The Senate Judiciary Committee has approved yet another Trump judicial nominee with a history of anti-LGBTQ views.
Republicans approved the nomination of David Porter, a longtime Republican donor and judicial activist who belongs to the right-wing Federalist Society, for a seat on the 3rd U.S. Circuit Court of Appeals.
It came on the same day that the White House was forced to withdraw the nomination of Trump judicial pick Ryan Bounds over a controversy surrounding anti-gay, sexist, and racially insensitive articles he wrote as a college student.
Notably, just like Bounds, Porter was approved over the objections of a home state senator after U.S. Sen. Bob Casey (D-Pa.) refused to return a “blue slip” indicating his support for the nominee.
Typically, in past years, a nominee who did not earn the support of both home state senators would not have been granted a confirmation hearing, let alone guaranteed a vote.
For instance, when President Obama nominated Rebecca Haywood, she was never granted a vote because Sen. Pat Toomey (R-Pa.) allegedly objected to her judicial philosophy.
But Judiciary Chairman Chuck Grassley has instead prioritized confirming as many Republican judges to the federal judiciary as quickly as possible, often ignoring the objections of other senators and allowing very limited time to scrutinize nominees’ judicial records, past writings, or affiliations. As such, Porter seems to be on track to be confirmed, as long as senators cast their votes along partisan lines.
When it comes to LGBTQ issues, Porter appears to hold views similar to former Pennsylvania Sen. Rick Santorum. Porter praised Santorum’s 2005 book, It Takes a Family — and its emphasis on the importance of heterosexual two-parent families for raising children — as “a thoughtful articulation of conservative vision and public policy.”
The Leadership Conference for Civil and Human Rights also flagged Porter’s nomination as troubling due to his role as a trustee of Grove City College, a private religious college that does not allow its students to accept federal financial aid in order to avoid complying with Title IX and was ranked as the least LGBTQ-friendly college in the country.
At his confirmation hearing, Porter tried to downplay the role he played with the Pennsylvania Judicial Network, an organization formed, in part, to oppose the nomination of Supreme Court Justice Sonia Sotomayor to the U.S. Supreme Court.
Some liberal groups have accused Porter of co-founding the Pennsylvania Judicial Network, something he denied at his confirmation hearing, saying his involvement was limited to a “15-second introductory call” from a person affiliated with the Judicial Crisis Network, a right-wing judicial activist organization.
Porter has raised concerns among Democrats for his past writings arguing for a limited interpretation of the Commerce Clause, his skepticism of the legal basis for the decision in Roe v.

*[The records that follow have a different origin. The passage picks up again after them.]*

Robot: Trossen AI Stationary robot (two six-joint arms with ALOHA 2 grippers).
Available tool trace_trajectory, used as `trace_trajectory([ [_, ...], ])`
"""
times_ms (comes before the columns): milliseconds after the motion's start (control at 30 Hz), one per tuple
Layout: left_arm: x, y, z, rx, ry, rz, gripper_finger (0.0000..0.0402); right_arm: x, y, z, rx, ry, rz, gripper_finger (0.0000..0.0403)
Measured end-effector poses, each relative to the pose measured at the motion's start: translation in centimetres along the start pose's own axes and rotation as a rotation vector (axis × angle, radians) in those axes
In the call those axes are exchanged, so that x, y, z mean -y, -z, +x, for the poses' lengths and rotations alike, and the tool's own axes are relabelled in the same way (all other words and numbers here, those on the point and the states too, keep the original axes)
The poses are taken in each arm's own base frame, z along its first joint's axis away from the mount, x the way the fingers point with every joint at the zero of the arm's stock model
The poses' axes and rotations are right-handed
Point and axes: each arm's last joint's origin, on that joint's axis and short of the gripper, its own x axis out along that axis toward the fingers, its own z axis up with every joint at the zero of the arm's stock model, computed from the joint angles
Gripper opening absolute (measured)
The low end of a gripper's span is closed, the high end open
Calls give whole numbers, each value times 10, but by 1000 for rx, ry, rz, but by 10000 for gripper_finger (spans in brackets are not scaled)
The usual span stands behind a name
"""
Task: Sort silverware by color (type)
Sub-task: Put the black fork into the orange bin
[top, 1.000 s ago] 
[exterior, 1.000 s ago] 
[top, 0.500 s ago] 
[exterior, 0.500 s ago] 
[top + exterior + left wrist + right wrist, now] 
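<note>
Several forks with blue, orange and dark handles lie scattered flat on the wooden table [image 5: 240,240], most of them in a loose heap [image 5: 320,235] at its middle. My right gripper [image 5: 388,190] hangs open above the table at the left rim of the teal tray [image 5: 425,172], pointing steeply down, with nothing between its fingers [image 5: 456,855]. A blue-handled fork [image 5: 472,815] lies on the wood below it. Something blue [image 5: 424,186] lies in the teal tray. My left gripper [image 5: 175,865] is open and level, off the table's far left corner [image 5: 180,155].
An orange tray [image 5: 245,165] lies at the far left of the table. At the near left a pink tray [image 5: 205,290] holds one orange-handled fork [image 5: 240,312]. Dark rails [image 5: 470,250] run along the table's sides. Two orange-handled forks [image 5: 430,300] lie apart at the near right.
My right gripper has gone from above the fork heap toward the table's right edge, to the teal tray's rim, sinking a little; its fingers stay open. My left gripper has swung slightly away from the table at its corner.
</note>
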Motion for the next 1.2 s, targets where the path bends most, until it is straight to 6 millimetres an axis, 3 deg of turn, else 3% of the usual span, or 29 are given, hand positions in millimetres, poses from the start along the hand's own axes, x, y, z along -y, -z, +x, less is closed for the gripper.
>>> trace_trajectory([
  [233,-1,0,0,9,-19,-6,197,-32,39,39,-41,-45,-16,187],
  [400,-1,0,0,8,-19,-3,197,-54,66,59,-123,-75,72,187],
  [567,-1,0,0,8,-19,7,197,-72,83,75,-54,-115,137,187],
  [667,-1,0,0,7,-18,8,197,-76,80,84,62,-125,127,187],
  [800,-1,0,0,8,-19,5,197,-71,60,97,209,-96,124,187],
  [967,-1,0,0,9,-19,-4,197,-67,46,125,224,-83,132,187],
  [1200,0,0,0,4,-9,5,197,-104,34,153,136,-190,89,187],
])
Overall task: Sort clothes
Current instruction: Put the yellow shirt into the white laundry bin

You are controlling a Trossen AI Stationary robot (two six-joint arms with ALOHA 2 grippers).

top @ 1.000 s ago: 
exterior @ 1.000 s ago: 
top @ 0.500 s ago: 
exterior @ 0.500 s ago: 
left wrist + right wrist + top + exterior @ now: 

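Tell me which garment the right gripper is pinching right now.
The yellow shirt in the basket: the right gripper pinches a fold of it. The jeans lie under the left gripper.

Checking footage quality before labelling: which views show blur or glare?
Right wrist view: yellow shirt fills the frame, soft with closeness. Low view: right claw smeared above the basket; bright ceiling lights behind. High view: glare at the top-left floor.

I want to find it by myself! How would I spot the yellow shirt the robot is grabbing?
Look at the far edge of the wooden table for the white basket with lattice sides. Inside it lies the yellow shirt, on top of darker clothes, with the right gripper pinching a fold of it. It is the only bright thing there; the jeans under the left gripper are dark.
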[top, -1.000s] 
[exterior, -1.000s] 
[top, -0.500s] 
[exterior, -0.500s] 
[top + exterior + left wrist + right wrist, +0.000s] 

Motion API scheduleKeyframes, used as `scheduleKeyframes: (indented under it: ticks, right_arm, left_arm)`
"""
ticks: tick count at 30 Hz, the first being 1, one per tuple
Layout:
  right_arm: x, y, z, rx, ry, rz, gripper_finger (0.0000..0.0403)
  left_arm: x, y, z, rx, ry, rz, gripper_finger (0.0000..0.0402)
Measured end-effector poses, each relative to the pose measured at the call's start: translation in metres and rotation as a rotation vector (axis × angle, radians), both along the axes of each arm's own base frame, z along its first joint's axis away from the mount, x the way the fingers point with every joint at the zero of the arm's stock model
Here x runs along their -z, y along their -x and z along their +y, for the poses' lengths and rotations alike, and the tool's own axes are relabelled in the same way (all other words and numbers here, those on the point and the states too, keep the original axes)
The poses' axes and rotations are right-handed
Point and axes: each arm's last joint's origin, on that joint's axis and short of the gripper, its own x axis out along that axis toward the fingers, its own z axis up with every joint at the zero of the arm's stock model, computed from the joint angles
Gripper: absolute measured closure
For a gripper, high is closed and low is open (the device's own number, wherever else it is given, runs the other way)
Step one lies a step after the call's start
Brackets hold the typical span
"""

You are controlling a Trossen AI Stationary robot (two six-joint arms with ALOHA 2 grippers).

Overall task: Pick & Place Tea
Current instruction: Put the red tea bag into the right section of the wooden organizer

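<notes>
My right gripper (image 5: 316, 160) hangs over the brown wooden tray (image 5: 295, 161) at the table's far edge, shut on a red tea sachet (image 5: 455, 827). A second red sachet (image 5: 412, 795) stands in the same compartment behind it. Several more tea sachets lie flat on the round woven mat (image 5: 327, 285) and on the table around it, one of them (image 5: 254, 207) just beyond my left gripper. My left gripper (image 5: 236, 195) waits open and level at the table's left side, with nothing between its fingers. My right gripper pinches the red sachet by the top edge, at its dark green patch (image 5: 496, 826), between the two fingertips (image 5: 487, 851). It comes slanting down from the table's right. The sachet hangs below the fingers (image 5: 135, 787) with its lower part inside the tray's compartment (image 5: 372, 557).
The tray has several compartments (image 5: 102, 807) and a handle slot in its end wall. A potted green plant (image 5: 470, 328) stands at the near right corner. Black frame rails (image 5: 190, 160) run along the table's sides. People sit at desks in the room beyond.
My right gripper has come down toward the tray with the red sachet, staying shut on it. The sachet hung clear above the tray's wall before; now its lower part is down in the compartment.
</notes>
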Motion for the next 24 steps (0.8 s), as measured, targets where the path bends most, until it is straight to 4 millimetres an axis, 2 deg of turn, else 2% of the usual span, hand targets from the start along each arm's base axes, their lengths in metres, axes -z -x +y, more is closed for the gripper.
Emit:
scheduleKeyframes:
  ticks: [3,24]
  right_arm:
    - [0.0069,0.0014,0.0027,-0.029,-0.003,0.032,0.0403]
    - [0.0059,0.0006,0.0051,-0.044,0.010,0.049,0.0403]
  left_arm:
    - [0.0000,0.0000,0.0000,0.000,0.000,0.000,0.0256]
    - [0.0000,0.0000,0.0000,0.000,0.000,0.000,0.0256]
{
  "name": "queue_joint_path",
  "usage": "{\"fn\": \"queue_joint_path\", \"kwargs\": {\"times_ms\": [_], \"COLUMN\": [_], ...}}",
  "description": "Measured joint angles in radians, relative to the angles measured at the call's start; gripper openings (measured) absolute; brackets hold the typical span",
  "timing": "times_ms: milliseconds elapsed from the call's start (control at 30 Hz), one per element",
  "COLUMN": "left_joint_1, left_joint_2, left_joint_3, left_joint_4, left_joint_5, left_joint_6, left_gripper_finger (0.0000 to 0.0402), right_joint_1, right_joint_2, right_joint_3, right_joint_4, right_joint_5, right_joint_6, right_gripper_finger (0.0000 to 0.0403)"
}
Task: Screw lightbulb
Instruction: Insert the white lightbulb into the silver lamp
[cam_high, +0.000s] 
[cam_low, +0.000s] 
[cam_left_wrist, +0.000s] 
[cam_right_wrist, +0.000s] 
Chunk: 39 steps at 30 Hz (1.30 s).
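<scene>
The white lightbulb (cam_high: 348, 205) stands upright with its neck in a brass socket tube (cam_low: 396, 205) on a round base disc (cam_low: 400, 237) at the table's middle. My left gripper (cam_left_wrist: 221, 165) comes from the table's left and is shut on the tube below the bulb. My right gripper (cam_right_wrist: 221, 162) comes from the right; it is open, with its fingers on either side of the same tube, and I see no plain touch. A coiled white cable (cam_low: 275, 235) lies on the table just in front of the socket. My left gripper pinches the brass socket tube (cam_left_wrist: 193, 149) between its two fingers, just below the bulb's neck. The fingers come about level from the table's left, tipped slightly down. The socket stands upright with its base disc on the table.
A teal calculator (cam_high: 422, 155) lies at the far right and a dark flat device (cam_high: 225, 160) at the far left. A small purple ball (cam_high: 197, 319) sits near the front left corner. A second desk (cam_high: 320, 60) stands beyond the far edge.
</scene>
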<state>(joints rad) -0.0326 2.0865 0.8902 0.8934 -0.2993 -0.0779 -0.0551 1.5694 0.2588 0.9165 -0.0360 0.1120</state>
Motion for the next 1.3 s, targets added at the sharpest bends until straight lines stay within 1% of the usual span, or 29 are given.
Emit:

Wade, his vehement opposition to the Affordable Care Act, and his refusal to answer, at his confirmation hearing, whether he felt the 1954 school desegregation case Brown v. Board of Education was “correctly decided.”
The Leadership Conference on Civil and Human Rights called the committee’s approval of Porter, as well as of an ideological peer in Britt Grant for a seat on the 11th Circuit Court of Appeals, an example of Republicans “cramming through” objectionable nominees over the objections of home state senators, despite having been burned when faced with an almost identical situation involving the Bounds nomination.
“Porter threatens civil rights including workers’ rights and access to health care,” Leadership Conference President and CEO Vanita Gupta said in a statement. “This committee vote exemplifies Senate Republicans’ complete disregard for checks and balances. They have reduced the Senate’s independent role on the judicial nominations process to a partisan rubber stamp.”
LGBTQ legal organization Lambda Legal also lamented Porter’s seemingly unobstructed path to a seat on the bench.
“David Porter has been, in Senator [Mitch] McConnell’s [R-Ky.] words, an ‘aggressive advocate’ working to demean and diminish the LGBT community for decades,” Sharon McGowan, the executive director of Lambda Legal, said in a statement. “His extreme world view has no place on our courts and when his nomination comes to the floor, Senate Republicans must decide if they want to protect the American people, or continue to be a rubber stamp for this Administration’s dangerous policy agenda.”